### Task description
Do not include the pictures; repeat the rest of the data exactly.

———

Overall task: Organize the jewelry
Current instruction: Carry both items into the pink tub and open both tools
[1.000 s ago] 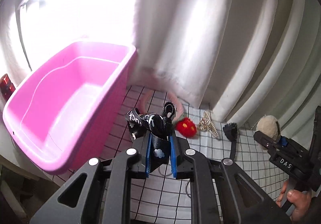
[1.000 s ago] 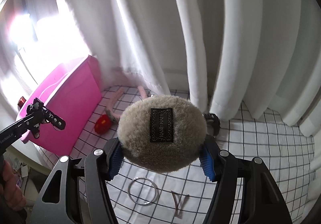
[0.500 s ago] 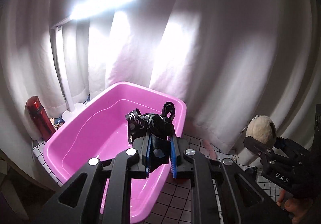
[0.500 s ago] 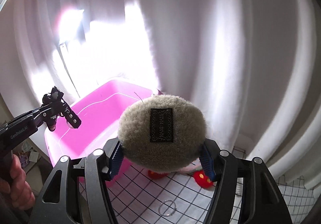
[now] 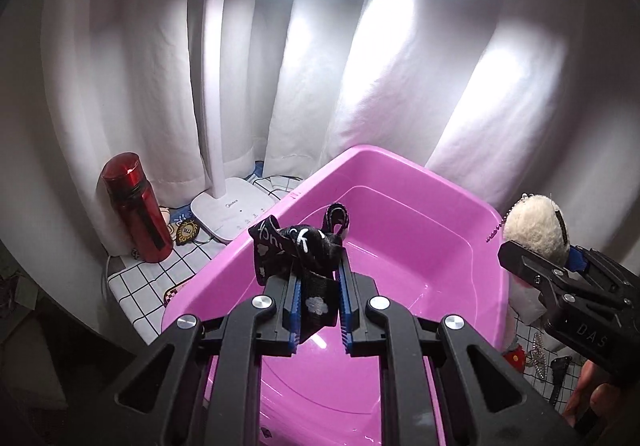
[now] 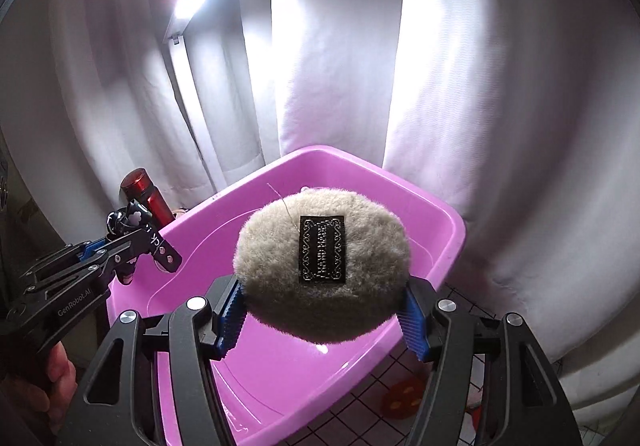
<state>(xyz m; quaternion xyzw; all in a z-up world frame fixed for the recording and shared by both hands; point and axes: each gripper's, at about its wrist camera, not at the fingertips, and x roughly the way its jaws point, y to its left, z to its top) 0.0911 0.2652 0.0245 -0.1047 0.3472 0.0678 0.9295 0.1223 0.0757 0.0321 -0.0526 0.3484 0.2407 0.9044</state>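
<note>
My left gripper [image 5: 317, 282] is shut on a black fabric band with white print [image 5: 298, 242] and holds it above the pink tub [image 5: 400, 246]. My right gripper [image 6: 324, 306] is shut on a beige fluffy pom-pom with a black label [image 6: 320, 266], also above the pink tub [image 6: 360, 166]. In the left wrist view the pom-pom [image 5: 536, 226] and right gripper [image 5: 532, 266] sit at the tub's right rim. In the right wrist view the left gripper [image 6: 140, 242] hangs over the tub's left rim.
A red bottle [image 5: 136, 206] and a white lamp base [image 5: 236, 212] stand left of the tub on the checked cloth. A red hair clip [image 5: 514, 356], a silver clip [image 5: 538, 354] and a dark piece [image 5: 560, 366] lie right of the tub. White curtains hang behind.
Both grippers have lifted and swung left from the checked cloth to above the pink tub, each still holding its item.
</note>
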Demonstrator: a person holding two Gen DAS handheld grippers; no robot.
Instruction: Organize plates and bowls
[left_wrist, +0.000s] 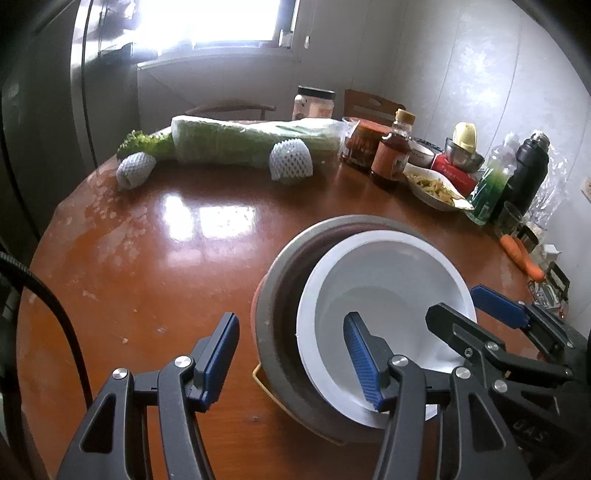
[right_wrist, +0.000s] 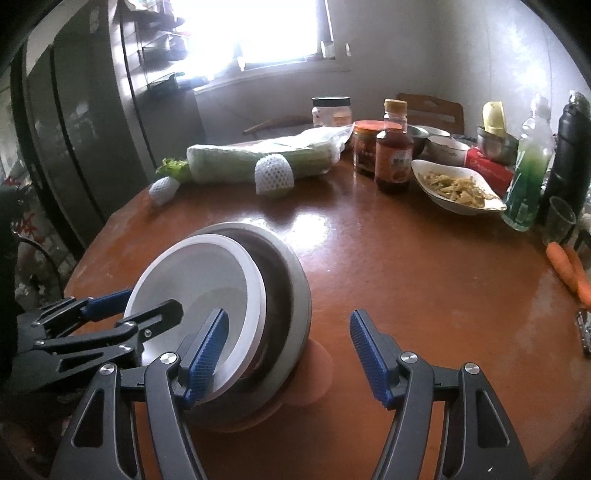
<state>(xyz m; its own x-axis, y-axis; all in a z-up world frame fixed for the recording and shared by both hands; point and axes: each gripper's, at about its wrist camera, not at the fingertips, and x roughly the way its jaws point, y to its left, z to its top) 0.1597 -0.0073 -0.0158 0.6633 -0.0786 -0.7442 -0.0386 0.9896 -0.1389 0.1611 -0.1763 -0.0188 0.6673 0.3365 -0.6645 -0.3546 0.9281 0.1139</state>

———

### Task result
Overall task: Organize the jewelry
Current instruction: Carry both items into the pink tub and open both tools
[1.000 s ago] 
[1.000 s ago] 
[0.500 s ago] 
[0.500 s ago] 
[now] 
[now] 
<state>(xyz m; quaternion xyzw; all in a z-up world frame fixed for the recording and shared by both hands; point and axes: each gripper's, at about its wrist camera, not at the fingertips, and x roughly the way its jaws point, y to its left, z to its top) 0.0911 0.2652 0.0245 -0.1047 0.3472 0.0678 0.9295 0.1223 0.0757 0.0321 -0.0526 0.3484 0.2407 0.9044</state>
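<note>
My left gripper [image 5: 317, 282] is shut on a black fabric band with white print [image 5: 298, 242] and holds it above the pink tub [image 5: 400, 246]. My right gripper [image 6: 324, 306] is shut on a beige fluffy pom-pom with a black label [image 6: 320, 266], also above the pink tub [image 6: 360, 166]. In the left wrist view the pom-pom [image 5: 536, 226] and right gripper [image 5: 532, 266] sit at the tub's right rim. In the right wrist view the left gripper [image 6: 140, 242] hangs over the tub's left rim.
A red bottle [image 5: 136, 206] and a white lamp base [image 5: 236, 212] stand left of the tub on the checked cloth. A red hair clip [image 5: 514, 356], a silver clip [image 5: 538, 354] and a dark piece [image 5: 560, 366] lie right of the tub. White curtains hang behind.
Both grippers have lifted and swung left from the checked cloth to above the pink tub, each still holding its item.
</note>
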Demonstrator: a person holding two Gen DAS handheld grippers; no robot.
Instruction: Organize plates and bowls
[left_wrist, +0.000s] 
[right_wrist, +0.000s] 
<state>(xyz m; its own x-axis, y-axis; all in a z-up world frame fixed for the recording and shared by both hands; point and axes: each gripper's, at about its wrist camera, not at the fingertips, and x roughly the way its jaws point, y to its left, z to its top) 0.1597 -0.0073 -0.0158 0.6633 -0.0786 -0.7442 -0.0386 0.9896 -0.1389 0.1611 -0.1763 -0.0188 0.6673 0.3365 -0.6645 -0.3546 0.9281 0.1139</state>

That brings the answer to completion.